If the truth doesn’t matter, we’re in big trouble

It’s been said that we shouldn’t let the current state of politics become “the new normal.”

But are we too late?

There’s a different landscape than when I arrived on Whidbey fresh out of college. During my first weeks as a reporter, I wore a pair of Sperrys wrapped with gray duct tape. When the soles fell off completely, I resorted to a pair of bedroom slippers until I got my first paycheck. I didn’t make much money, and I didn’t expect to. I loved my job, I felt it was a calling.

The articles I wrote didn’t please everyone, but I believed they made a difference. Because I was fair and accurate, and my reporting was based on facts, I could look anyone in the eye that I wrote about.

I also felt a bond with the readers, and I had faith that truth would prevail.

That faith remains, but getting out the facts is now only half the battle for journalists.

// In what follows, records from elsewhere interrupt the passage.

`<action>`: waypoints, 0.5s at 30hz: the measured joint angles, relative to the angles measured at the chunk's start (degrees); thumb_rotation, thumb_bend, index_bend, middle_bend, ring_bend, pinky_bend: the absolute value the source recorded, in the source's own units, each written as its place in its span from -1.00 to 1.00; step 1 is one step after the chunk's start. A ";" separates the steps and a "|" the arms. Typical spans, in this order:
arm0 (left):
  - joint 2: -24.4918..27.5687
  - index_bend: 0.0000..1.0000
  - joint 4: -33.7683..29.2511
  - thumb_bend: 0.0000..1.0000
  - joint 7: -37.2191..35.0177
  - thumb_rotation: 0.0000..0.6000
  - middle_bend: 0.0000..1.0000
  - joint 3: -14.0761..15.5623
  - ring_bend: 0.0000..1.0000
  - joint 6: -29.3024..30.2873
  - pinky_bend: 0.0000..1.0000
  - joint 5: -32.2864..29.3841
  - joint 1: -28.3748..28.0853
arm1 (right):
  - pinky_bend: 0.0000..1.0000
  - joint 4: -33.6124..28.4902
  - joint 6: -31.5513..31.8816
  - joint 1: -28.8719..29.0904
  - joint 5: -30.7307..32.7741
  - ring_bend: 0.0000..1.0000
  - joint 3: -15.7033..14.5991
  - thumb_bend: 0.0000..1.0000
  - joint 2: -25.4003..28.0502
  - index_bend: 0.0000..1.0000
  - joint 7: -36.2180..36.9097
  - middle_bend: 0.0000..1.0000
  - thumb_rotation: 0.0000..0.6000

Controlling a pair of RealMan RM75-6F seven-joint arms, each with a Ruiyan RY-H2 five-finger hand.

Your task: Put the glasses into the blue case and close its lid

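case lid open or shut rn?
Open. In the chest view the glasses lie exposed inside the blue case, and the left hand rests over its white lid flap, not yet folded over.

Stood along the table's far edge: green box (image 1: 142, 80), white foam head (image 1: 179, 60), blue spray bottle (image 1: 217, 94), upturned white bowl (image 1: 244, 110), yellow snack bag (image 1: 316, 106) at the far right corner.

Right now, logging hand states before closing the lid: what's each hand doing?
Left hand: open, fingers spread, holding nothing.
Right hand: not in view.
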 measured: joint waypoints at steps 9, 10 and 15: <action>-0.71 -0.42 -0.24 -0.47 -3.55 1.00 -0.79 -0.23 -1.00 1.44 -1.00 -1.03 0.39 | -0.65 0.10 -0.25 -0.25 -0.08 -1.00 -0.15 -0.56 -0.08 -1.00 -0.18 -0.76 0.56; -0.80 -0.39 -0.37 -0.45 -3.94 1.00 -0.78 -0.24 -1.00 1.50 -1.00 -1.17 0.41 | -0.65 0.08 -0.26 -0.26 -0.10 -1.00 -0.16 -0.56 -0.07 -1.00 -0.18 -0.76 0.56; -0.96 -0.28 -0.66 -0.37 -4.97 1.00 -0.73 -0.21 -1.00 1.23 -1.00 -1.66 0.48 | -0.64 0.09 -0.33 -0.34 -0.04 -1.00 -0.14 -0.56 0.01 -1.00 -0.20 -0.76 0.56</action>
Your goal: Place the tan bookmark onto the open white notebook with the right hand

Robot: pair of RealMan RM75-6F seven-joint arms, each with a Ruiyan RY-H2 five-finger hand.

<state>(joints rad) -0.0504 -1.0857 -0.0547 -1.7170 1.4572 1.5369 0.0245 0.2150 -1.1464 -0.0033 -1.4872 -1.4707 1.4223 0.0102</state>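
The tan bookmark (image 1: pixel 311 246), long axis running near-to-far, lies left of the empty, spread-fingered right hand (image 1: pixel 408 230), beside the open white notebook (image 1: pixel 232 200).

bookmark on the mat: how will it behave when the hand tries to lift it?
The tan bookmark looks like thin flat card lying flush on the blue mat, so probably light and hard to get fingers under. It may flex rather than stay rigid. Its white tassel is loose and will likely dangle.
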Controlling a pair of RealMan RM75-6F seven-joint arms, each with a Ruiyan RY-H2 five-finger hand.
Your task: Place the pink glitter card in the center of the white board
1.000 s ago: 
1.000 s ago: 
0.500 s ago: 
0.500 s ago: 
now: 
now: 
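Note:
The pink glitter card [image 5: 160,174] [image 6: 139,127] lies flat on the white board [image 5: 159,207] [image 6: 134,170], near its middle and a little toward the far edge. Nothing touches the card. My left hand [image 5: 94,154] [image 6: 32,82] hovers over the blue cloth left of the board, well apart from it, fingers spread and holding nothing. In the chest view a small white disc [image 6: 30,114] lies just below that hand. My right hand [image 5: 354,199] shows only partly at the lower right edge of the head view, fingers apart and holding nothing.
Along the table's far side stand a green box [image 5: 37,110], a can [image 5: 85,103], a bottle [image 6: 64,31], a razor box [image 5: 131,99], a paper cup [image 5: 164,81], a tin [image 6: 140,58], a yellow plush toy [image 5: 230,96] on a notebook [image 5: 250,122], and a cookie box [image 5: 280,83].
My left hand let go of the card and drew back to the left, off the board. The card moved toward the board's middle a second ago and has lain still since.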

Apathy is a pox, spreading through society. Until government action directly affects a person’s pocketbook, or an offense is blatantly illegal or immoral, there’s minimal interest in government accountability at any level, and the facts are no longer enough.

Take Alabama, for example, where being a Democrat is apparently more grossly disturbing than pursuing underage girls at the mall. Party is the priority over propriety and morality, and the growing mountain of evidence doesn’t matter.

Government is supposed to work for the people, and not vice versa, but too many have been gaslighted into believing that the truth is the lie and journalists the enemy.

Unless the truth starts to matter again, we are a society in deep trouble.